→ **What is expected**:
Beginning with the line that has "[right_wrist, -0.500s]" and ending with the line that has "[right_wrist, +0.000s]", retype the entries below exactly, except for the pictures.

→ **Dataset extract**:
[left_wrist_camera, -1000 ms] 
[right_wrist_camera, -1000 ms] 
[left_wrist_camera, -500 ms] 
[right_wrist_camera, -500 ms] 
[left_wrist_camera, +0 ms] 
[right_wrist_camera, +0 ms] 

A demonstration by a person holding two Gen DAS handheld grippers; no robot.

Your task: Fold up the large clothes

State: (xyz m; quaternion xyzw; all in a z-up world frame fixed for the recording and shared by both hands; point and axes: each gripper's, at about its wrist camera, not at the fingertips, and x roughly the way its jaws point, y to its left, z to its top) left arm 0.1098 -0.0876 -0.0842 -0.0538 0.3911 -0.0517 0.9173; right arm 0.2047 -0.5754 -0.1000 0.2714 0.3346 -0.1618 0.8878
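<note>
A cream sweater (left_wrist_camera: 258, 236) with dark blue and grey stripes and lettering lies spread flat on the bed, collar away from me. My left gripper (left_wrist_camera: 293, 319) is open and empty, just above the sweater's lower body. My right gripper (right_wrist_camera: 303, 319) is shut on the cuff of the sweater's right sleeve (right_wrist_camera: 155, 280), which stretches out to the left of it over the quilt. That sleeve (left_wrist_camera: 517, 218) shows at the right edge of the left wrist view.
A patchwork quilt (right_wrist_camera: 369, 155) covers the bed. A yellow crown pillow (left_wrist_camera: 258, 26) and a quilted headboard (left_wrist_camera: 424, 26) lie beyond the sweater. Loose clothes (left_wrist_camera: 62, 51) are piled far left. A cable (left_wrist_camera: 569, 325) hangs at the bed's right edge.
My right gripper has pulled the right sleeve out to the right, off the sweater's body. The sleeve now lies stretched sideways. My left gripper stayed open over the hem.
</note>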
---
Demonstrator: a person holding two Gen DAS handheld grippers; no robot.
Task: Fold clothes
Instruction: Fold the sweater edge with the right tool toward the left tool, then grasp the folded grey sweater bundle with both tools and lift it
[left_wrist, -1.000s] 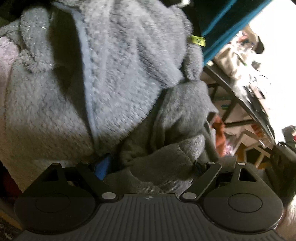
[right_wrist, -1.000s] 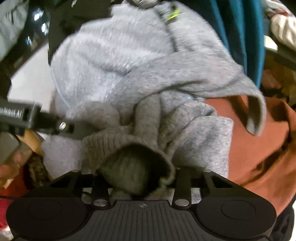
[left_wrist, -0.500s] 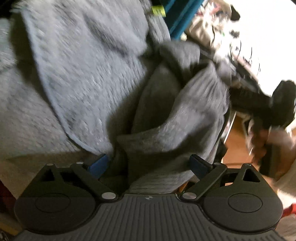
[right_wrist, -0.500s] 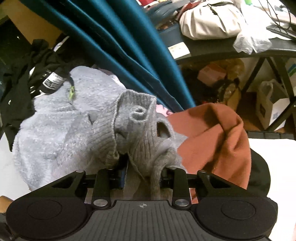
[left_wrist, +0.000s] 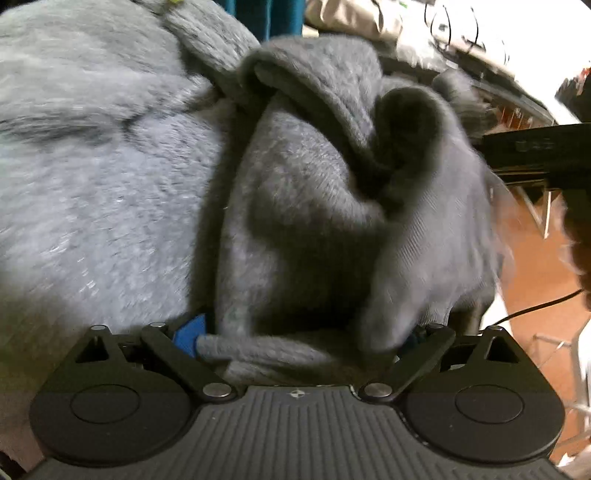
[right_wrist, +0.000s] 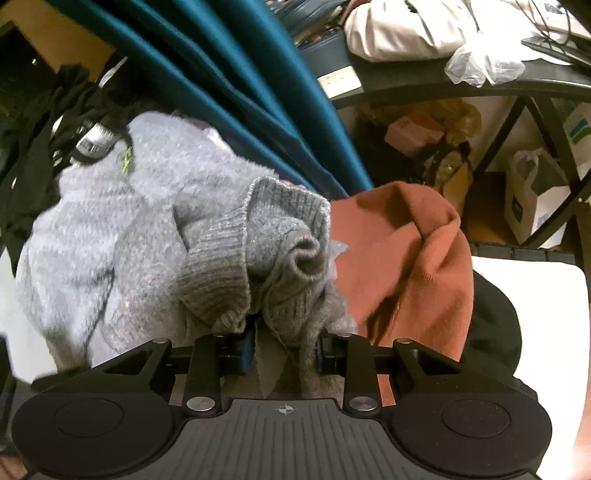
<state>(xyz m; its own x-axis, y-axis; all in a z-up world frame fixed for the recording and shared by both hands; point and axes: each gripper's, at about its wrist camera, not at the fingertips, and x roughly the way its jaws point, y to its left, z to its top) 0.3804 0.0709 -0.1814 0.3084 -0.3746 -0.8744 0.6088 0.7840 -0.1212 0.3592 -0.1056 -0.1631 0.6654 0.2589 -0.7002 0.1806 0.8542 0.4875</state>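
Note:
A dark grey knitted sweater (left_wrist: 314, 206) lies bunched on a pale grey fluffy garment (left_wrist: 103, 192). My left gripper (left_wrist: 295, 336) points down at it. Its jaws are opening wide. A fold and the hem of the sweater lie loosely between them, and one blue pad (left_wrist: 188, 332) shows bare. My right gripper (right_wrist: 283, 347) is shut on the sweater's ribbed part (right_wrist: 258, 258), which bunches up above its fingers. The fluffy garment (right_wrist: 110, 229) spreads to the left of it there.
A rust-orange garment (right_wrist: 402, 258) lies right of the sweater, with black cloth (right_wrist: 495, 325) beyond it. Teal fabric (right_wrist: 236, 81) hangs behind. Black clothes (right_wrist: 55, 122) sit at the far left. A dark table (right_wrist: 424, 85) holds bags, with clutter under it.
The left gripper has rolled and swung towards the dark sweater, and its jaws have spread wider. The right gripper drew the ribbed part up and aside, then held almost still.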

→ **Your solution**:
[right_wrist, -0.500s] 
[left_wrist, +0.000s] 
[right_wrist, +0.000s] 

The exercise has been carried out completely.